7. Standardize Derivatives and Trade Them on Exchanges
Derivatives acquired a bad name in the crisis. But if they are straightforward, transparent, well collateralized, traded in liquid markets by well-capitalized counterparties and sensibly regulated, derivatives can help investors hedge risks. It is the customized, opaque, “over the counter” derivatives that are the most dangerous — and the ones more likely to serve the interests of the dealers than their customers. Dodd-Frank pushed some derivatives toward greater standardization and transparent trading on exchanges, but not enough. The industry is pushing to keep more derivatives trading out of the sunshine.

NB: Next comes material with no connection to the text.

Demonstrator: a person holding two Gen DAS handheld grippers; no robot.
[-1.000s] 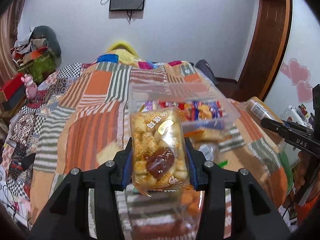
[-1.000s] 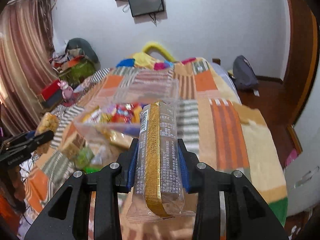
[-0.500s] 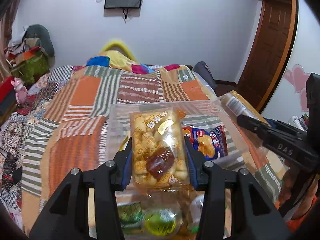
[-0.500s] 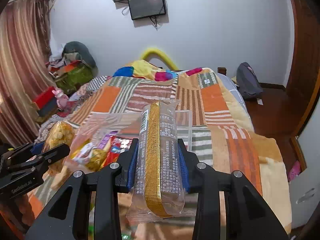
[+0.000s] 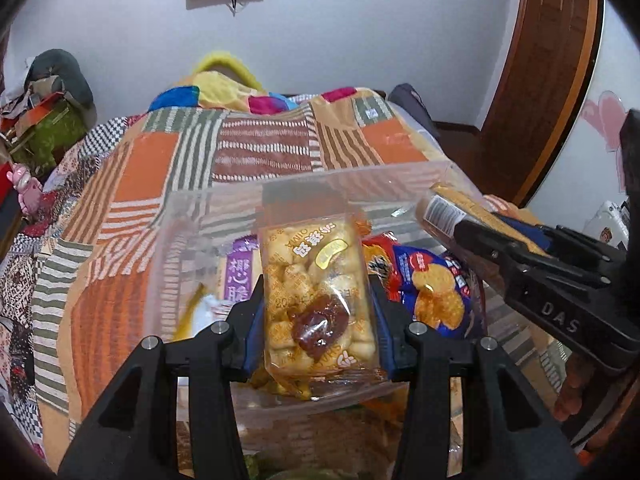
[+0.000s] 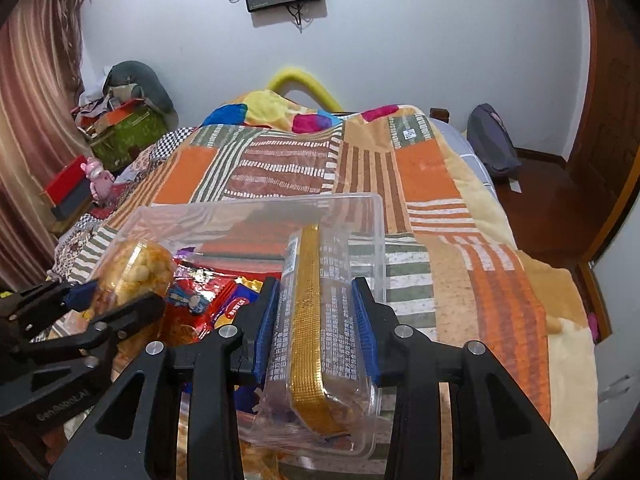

8. Keep Things on the Balance Sheet
Before the crisis, some banks took important financial activities off their balance sheets to hide how much leverage they had. But the joke was on them. The crisis revealed that some chief executives were only dimly aware of the off-balance-sheet entities their banks held. These “masters of the universe” hadn’t mastered their own books. Dodd-Frank specifies that “capital requirements shall take into account any off-balance-sheet activities of the company.” That’s a welcome step toward making off-balance-sheet entities safe and rare. Now regulators must make the rule work.
9. Fix Perverse Compensation
Offering traders monumental rewards for success, but a mere slap on the wrist for failure, encourages them to take excessive risks. Chief executives and corporate directors should “claw back” pay when putative gains turn into losses. If they don’t, we may need the heavy hand of government to do it.
10. Watch Out for Consumers
The meek won’t inherit their fair share of the earth if they are constantly being fleeced. What we learned in the crisis is that failure to protect unsophisticated consumers from financial predators can undermine the whole economy. That surprising lesson mustn’t be forgotten. The Consumer Financial Protection Bureau should institutionalize it.
Mark Twain is said to have quipped that while history doesn’t repeat itself, it does rhyme. There will be financial crises in the future, and the next one won’t be a carbon copy of the last. Neither, however, will it be so different that these commandments won’t apply. Financial history does rhyme, but we’re already forgetting the meter.